- Occupation: Handyman
- Known for: Rape conviction and exoneration
- Children: 2

= Johnny Briscoe =

American wrongly convicted of rape

Johnny Briscoe is an American man falsely convicted of rape and other crimes and subsequently exonerated by DNA evidence.

==Crime==
On October 21, 1982, in the early morning, Larry Smith, an acquaintance of Briscoe, broke into a woman's apartment in suburban St. Louis, Missouri, robbed the woman of her jewelry at knifepoint, and then raped her. Smith remained with the woman, in a lit room, for an hour after the rape, while he smoked a cigarette and she smoked two. He told her that his name was Johnny Briscoe. After the rapist left the scene the victim called police. While police were still on the scene, Smith called the victim's apartment repeatedly, again identifying himself as Johnny Briscoe. These calls were traced back to a payphone near Briscoe's apartment. The woman identified Briscoe in both a photo and in a live police lineup in which Briscoe was the only person in an orange jumpsuit.

==Conviction==
A forensic chemist from the St. Louis County Crime Laboratory testified that semen was present on swabs from the victim’s rape kit as well as on pantyhose, a towel and the victim’s bed sheets. A forensic hair expert testified that a head hair found on the victim’s bed sheet showed characteristics similar to Briscoe’s head hair. Because there is not adequate empirical data on the frequency of various class characteristics in human hair, an analyst’s assertion that hairs are consistent or similar is inherently prejudicial and lacks probative value.

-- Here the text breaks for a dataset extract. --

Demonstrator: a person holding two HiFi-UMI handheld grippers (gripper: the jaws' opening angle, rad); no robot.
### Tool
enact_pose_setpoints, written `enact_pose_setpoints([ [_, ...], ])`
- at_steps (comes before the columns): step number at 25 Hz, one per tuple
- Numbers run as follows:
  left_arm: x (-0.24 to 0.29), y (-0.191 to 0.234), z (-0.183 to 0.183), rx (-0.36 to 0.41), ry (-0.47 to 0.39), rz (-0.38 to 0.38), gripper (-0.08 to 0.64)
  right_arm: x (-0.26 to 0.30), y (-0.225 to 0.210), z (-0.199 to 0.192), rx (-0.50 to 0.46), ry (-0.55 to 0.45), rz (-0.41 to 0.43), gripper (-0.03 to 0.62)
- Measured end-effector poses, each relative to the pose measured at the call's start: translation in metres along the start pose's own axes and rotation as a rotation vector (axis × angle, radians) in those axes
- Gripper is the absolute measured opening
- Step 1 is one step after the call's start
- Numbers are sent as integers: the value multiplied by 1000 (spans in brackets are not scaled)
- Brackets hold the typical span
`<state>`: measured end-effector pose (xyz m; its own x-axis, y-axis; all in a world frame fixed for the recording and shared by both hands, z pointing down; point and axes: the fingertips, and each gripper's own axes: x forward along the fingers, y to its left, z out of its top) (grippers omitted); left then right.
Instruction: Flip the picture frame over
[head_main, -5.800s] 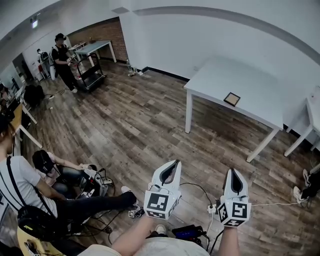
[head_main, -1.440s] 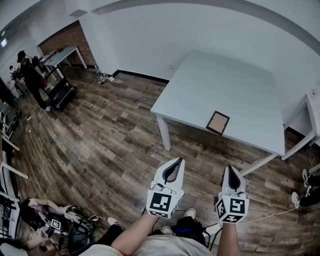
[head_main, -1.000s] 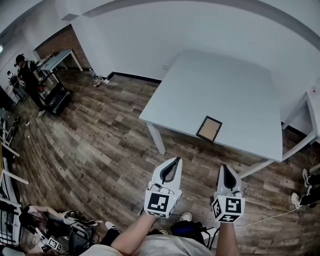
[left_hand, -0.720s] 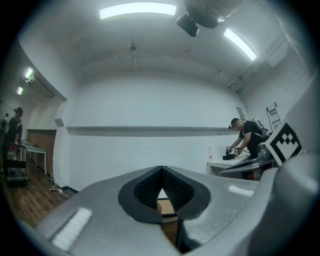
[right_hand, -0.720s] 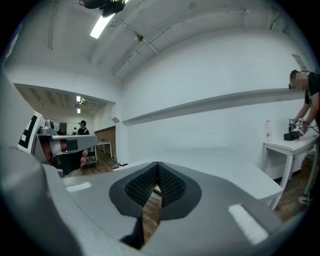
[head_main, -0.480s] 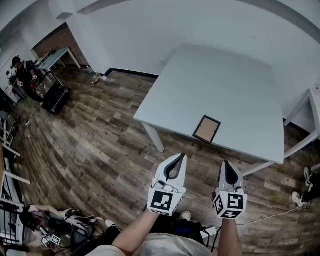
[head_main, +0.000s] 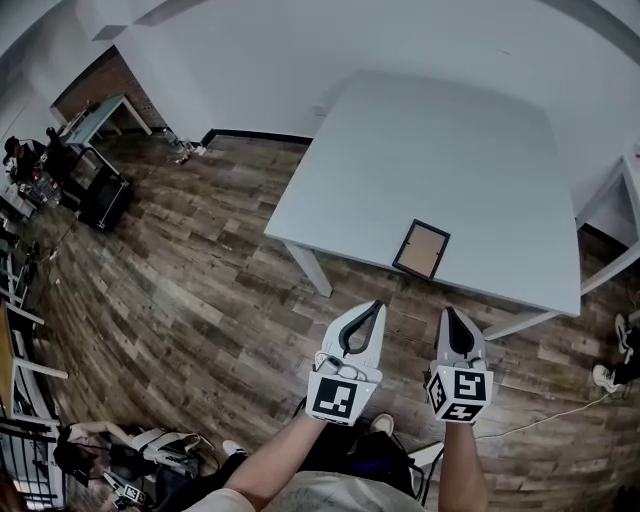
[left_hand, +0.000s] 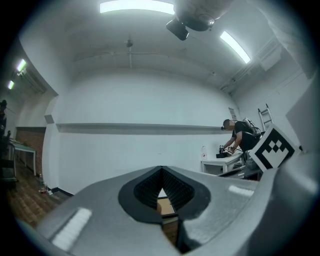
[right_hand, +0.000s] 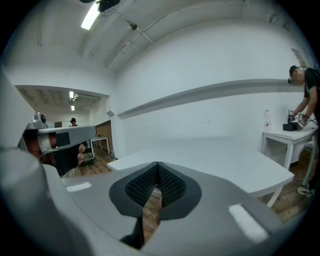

Briscoe's attorney used an alibi defence, stating that Briscoe was at his apartment, watching Game 7 of the 1982 World Series (in which the St. Louis Cardinals defeated the Milwaukee Brewers). In the court room, Briscoe responded to a question and said that the Brewers won the World Series, making the alibi incredible. The jury took less than 2 hours to convict Briscoe of all the charges: rape, sodomy, burglary, robbery, stealing and armed criminal action. He was sentenced to 45 years in prison.

==Imprisonment and exoneration==
Briscoe spent five months in a cell adjacent to Larry Smith whom he confronted and accused of framing him. Smith denied the allegation. Briscoe's wife divorced him 10 years into the sentence.

Briscoe requested that evidence from the crime scene be tested for DNA but the St. Louis District Attorney refused. In 1997 Briscoe's motion to compel the District Attorney to search for DNA evidence was rejected.

In 2000, Centurion Ministries took the case, and, that year and again in 2001, requested that the St. Louis Crime Laboratory search for DNA evidence. The Lab responded that the evidence collected could not be found and was probably destroyed.

In 2004, however, the cigarettes from the crime scene were found in an inventory, but the district attorney was not informed until July 6, 2006. Testing proved that Larry Smith was the criminal, not Briscoe. Briscoe, then 52, walked out of a Charleston, Mo. prison on July 19, 2006, just days after being told that the evidence had been found and tested, he has served 23 years behind bars.

==Post-release==
Briscoe's exoneration was widely covered in national news. It is taking some time for him to convince his family of his innocence, and for him to get a full-time job. He is suing St. Louis County and four police officers to compensate him for his time spent in prison.

Smith was convicted of the crime and is incarcerated in the Southeast Correctional Center.

==Personal life==
Briscoe forced his wife to divorce him after his arrest. Briscoe had a daughter who was 7 and a son who was 2 when he was convicted.